Records from a collection:
-- Opening Marker --

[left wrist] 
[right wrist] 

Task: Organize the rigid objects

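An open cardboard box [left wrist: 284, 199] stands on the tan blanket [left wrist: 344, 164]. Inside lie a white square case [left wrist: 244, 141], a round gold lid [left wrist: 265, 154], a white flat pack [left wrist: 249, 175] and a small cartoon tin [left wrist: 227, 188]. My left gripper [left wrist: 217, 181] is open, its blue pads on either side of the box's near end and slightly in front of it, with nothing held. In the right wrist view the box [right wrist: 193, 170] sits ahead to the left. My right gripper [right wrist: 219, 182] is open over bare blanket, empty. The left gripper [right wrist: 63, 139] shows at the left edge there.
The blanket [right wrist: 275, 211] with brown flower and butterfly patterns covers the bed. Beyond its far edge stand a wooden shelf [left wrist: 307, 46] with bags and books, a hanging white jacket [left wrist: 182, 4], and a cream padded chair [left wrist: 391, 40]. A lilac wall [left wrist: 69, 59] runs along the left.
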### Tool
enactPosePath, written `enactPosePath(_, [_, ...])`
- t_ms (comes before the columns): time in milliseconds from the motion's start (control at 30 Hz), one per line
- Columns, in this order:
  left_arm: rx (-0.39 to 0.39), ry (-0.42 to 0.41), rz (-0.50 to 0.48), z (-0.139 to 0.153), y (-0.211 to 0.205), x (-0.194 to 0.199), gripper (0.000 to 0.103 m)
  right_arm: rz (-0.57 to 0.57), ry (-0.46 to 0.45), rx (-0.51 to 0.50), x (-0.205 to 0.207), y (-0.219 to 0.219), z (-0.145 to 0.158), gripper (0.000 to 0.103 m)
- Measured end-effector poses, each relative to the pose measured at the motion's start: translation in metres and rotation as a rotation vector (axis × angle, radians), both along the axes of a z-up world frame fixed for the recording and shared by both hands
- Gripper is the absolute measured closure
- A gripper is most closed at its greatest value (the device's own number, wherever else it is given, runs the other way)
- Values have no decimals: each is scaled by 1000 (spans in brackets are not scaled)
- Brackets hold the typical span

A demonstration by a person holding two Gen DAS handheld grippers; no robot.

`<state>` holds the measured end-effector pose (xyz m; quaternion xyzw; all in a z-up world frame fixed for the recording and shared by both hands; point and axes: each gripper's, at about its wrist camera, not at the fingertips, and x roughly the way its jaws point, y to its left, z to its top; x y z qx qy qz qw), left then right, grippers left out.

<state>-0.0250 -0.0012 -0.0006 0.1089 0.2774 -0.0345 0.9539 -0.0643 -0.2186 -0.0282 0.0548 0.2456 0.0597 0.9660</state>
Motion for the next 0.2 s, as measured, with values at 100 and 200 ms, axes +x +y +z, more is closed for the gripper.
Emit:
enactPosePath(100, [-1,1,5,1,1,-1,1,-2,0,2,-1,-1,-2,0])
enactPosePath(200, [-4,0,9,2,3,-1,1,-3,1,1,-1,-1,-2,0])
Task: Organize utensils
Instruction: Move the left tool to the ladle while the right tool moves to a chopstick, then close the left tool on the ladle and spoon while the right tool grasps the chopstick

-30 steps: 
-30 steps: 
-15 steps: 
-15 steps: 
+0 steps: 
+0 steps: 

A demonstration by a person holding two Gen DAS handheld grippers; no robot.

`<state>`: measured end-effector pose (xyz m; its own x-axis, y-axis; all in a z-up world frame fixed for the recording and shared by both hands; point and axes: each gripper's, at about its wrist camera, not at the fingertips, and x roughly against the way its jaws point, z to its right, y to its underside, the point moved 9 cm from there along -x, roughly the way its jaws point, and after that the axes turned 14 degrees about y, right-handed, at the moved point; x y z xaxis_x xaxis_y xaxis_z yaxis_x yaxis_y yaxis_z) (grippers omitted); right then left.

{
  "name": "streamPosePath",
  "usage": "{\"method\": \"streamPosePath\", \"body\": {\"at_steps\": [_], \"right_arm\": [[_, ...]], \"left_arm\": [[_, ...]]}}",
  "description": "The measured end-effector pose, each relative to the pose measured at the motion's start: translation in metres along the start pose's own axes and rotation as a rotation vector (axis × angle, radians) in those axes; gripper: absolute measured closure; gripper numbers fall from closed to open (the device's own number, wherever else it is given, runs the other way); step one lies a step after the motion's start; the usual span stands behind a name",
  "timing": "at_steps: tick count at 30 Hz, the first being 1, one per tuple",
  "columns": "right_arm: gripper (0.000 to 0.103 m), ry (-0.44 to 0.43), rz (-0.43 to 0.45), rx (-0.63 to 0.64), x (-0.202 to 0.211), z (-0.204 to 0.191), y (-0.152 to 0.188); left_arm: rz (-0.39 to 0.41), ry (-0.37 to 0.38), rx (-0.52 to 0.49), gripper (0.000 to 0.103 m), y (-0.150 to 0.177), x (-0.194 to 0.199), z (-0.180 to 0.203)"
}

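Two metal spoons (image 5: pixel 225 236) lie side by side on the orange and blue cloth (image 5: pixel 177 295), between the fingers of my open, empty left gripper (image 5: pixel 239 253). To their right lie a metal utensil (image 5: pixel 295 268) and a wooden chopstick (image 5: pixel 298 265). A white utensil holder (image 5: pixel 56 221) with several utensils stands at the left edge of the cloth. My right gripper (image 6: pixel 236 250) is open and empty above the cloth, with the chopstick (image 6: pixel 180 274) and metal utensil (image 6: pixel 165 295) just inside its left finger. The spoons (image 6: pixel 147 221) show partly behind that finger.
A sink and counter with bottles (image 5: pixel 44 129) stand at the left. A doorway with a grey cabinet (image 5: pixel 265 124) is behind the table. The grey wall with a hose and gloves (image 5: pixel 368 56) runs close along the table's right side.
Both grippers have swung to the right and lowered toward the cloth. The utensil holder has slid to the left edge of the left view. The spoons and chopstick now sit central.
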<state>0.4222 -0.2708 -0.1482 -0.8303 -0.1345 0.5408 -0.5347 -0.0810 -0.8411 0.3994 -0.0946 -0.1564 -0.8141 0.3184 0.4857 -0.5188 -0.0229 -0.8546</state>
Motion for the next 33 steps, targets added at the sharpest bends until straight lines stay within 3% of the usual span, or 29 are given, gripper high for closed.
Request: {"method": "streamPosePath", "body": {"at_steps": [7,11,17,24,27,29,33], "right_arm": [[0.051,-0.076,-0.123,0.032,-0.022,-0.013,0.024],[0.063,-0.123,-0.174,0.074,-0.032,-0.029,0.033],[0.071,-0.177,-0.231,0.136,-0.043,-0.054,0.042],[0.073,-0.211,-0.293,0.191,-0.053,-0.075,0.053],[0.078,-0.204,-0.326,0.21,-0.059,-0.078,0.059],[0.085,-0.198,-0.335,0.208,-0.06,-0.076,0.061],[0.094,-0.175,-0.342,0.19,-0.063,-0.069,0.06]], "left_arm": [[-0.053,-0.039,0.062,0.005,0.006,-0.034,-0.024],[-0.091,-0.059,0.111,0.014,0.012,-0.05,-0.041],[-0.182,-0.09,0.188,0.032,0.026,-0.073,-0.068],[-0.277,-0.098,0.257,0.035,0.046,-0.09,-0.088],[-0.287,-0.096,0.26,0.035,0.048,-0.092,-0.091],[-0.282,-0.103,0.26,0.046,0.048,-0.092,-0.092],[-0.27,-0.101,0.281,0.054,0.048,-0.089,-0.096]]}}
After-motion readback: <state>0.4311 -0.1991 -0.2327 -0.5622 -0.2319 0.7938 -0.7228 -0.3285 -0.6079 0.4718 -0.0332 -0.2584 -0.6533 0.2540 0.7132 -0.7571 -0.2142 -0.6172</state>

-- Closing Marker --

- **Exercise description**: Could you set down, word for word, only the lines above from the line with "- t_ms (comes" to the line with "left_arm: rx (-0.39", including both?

- **Answer section**:
- t_ms (comes before the columns): time in milliseconds from the motion's start (control at 30 Hz), one per line
- Columns, in this order:
  left_arm: rx (-0.39 to 0.39), ry (-0.42 to 0.41), rz (-0.50 to 0.48), z (-0.139 to 0.153), y (-0.211 to 0.205), x (-0.194 to 0.199), gripper (0.000 to 0.103 m)

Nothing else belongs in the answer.